A-Team War Stories: Hannibal is the first of four one-shots, each spotlighting the individual team members of the 80s-classic TV show, The A-Team. This IDW series of one-shots and sister publication limited series A-Team: Shotgun Wedding prepare the way for the reboot of the classic show in the upcoming summer big-screen release of the same name.
Writers Chuck Dixon and Erik Burnham pull off a not inconsiderable feat in War Stories: Hannibal, one rarely seen in a market inundated with reboots. Dixon and Burnham are able to introduce the character, not with a ‘Origin Story’ (one where the character is just beginning a path of self-discovery), but as a character already fully-formed.
Colonel John Smith, the titular ‘Hannibal’, is already a seasoned, professional soldier. In 1991 Iraq, at the height of Operation Desert Storm, Hannibal is running incursion operations behind enemy lines. The narrative tropes that longtime fans of the original TV show will remember the character for are already in place. Hannibal is the strategist, the planner. He is a natural leader, able to orchestrate a complex snatch-and-grab operation from inside one of Saddam’s palaces. And of course, Hannibal is a master of disguise.
Dixon and Burnham, together with editor Tom Waltz (who is lead writer on Shotgun Wedding) offer a better comics-prequel than other recent summer blockbusters (sadly last year’s campaign for G. I. Joe comes to mind). War Stories: Hannibal offers a genuine depiction of what is hoped will be Liam Neeson’s portrayal of the classic character. There is a devil-may-care disposition to Hannibal. Plan ahead in detail, but stay ‘loosey-goosey’ as Hannibal at one point himself suggests.

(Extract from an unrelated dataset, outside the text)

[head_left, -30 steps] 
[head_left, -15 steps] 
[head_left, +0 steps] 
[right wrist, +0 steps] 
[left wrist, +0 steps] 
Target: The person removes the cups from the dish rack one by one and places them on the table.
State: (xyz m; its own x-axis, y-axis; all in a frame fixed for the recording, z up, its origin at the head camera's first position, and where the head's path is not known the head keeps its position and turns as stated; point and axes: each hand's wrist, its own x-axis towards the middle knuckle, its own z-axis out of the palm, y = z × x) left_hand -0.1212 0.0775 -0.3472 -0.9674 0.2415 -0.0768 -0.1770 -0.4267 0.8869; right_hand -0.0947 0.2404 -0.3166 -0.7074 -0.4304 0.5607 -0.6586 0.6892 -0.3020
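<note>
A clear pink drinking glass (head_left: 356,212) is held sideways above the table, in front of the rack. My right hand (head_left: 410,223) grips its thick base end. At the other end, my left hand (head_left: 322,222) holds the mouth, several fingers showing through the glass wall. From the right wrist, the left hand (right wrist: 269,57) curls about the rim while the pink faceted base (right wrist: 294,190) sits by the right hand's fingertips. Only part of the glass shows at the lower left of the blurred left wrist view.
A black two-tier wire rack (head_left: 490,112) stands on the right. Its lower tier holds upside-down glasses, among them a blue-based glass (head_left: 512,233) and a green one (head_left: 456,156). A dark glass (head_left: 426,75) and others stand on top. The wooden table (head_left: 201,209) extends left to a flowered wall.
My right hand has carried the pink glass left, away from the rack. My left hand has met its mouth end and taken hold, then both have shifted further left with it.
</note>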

There is also a certain rugged brazenness to the character. ‘You know, I was sure it would be my weak command of Farsi that gave us away. I never thought it would be our boots. You guys have really small feet, have you ever noticed that?’, Hannibal says as he evens the odds by thrusting a gun to the commanding Iraqi officer’s head. While the original TV show rarely produced Hannibal’s dialog as this crisp, Dixon and Burnham are able to convince readers (and perhaps more importantly, longtime fans) that this is exactly how Hannibal would have spoken. And would have thought. In this regard then, War Stories: Hannibal masters the art of the reboot. Not so much a do-over, but a reintroduction. And only a very slight update of the character’s temperament.

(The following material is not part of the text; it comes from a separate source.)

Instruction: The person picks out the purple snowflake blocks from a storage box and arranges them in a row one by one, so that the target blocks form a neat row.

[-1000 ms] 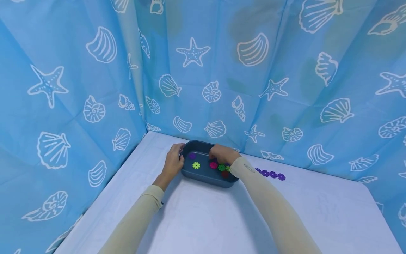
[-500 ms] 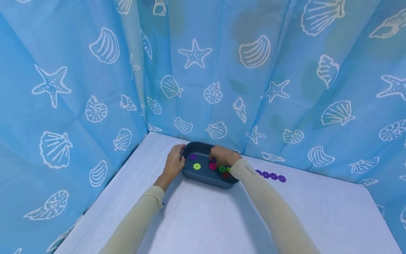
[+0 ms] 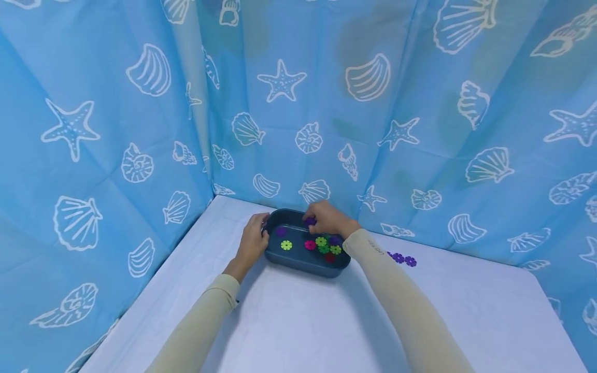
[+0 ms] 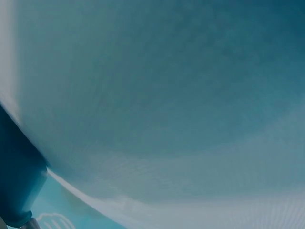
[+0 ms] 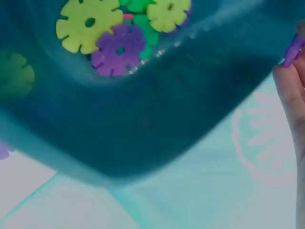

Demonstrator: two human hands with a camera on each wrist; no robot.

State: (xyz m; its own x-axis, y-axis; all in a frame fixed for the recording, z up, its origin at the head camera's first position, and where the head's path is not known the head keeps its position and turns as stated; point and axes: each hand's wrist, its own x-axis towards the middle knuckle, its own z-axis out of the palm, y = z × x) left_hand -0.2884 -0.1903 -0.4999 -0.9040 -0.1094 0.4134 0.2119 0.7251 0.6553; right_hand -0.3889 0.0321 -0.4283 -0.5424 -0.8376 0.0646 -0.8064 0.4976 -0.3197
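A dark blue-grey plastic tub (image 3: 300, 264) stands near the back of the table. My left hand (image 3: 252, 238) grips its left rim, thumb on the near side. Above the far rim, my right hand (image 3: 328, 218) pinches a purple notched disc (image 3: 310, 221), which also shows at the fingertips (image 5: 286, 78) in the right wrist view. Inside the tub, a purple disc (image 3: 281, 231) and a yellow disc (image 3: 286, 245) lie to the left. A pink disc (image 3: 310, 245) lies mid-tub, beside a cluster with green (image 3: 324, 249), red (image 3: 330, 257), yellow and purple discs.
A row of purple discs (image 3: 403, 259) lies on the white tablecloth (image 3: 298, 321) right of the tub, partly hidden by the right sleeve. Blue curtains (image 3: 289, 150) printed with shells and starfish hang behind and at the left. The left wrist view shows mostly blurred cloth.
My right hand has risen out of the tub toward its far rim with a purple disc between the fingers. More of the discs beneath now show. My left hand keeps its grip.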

It is this kind of attention to detail (most likely the gift of Dixon’s wealth of experience) that seems to bode well for the film itself. It cannot be disregard that both War Stories and Shotgun Wedding plug into a broader commercial model. Comics-prequels could be deemed a way to tap a demographic of younger readers not directly familiar with the original TV show (other than by way of reruns). But with the elegant characterization of this comics-prequel, it is hard to not hope for good things with the upcoming film.
Dixon and Burnham’s focus on characterization certainly should pay dividends for the film itself, as the summer blockbuster will be going head-to-head with writer Andy Diggle and artist Jock’s more recent reboot of The Losers. Both the A-Team and the Losers tread similar ground. Both are special-forces trained, black-ops units betrayed by corrupt elements within the chain of command.

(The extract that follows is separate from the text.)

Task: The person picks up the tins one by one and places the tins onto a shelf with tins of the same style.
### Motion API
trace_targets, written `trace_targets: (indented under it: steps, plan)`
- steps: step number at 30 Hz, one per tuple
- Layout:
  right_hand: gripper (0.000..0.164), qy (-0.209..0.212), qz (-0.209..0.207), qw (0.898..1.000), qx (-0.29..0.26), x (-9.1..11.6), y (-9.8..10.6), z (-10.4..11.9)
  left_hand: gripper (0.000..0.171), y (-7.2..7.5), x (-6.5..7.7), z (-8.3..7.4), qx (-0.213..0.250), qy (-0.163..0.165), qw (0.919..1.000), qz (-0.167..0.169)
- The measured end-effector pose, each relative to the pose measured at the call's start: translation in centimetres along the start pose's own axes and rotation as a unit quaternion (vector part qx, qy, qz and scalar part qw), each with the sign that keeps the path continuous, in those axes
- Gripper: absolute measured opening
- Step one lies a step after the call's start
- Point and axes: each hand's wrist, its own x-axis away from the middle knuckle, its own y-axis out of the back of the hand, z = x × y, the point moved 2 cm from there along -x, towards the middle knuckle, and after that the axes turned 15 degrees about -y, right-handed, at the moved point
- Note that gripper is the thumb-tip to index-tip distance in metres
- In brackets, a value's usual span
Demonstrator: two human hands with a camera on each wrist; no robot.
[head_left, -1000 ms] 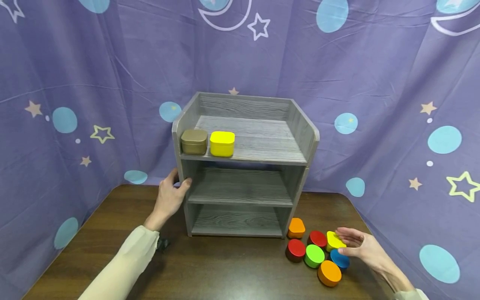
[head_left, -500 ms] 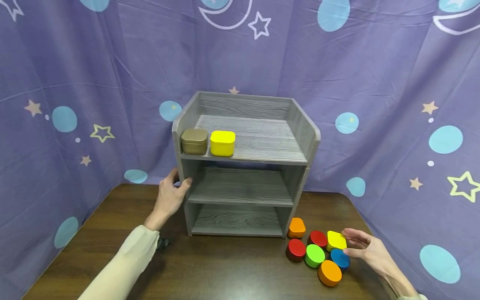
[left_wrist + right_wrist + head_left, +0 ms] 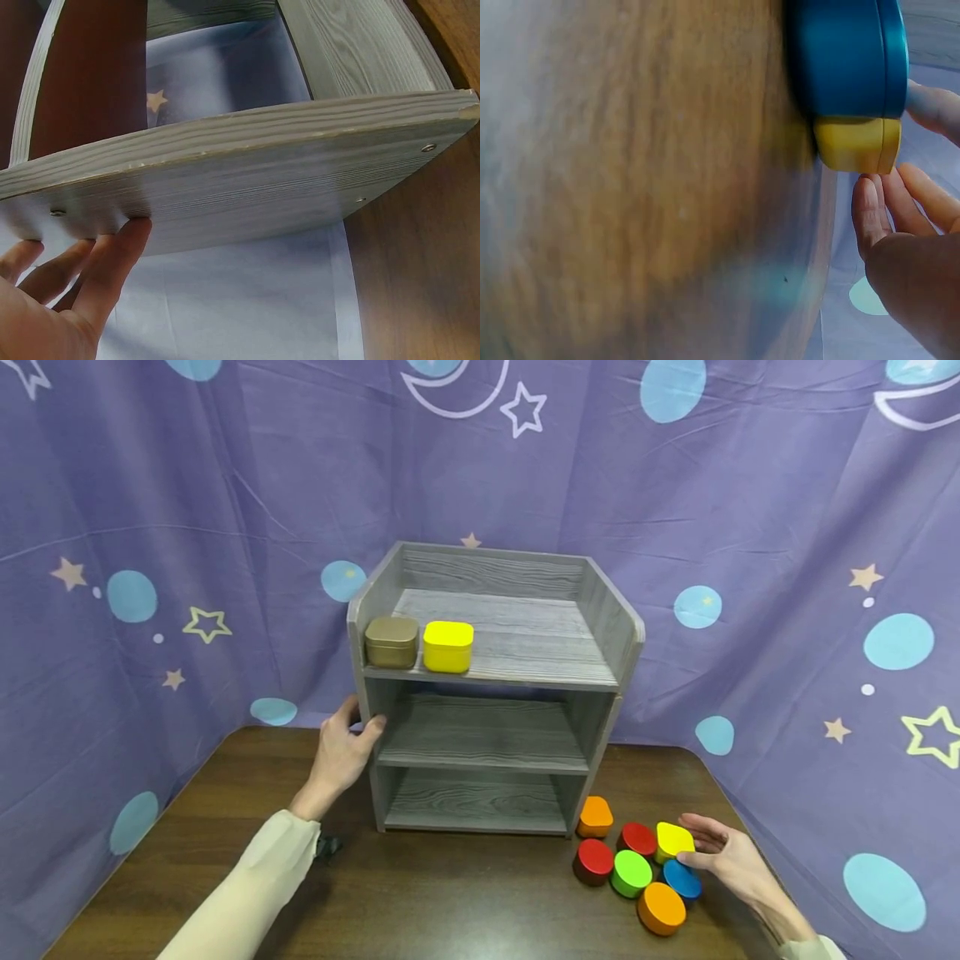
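Note:
In the head view my left hand (image 3: 341, 752) grips the left side panel of a grey wooden shelf unit (image 3: 480, 767), thumb at the front edge. The left wrist view has its fingers (image 3: 112, 274) against the panel's outer face. My right hand (image 3: 731, 860) is beside a yellow square tin (image 3: 674, 841) and a blue round tin (image 3: 681, 880) on the table. Its fingers are spread loosely around their right side. In the right wrist view, fingertips (image 3: 868, 196) lie close to the yellow tin (image 3: 851, 144); contact is unclear. The thumb is partly behind the blue tin (image 3: 840, 60).
A bronze tin (image 3: 392, 643) and another yellow tin (image 3: 447, 647) stand on the top shelf at left. Red tins (image 3: 594, 860), a green tin (image 3: 632, 872) and orange tins (image 3: 662, 908) cluster right of the unit. A patterned purple curtain (image 3: 787, 568) hangs behind the table (image 3: 420, 893).
My right hand first drew slightly right, away from the yellow tin, then came back left toward it. The yellow tin now sits straighter. My left hand keeps its grip on the shelf unit.

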Motion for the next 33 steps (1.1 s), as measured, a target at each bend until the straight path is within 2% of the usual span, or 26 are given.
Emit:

A-Team however, always made for great primetime TV. With bullets fired into the air, hostage-takers outwitted rather than simply murdered, and the team’s incredible adaptability to produce mechanical solutions to almost any problem, the original TV show offered wide-eyed view of the reintegration of military personnel with society. This view differs radically from the grittier, more cynical one presented Losers.
While A-Team War Stories: Hannibal is only the first standalone, it perfectly fulfils what it attempts: an engaging story that will bring readers into the broader fold of the A-Team mythology.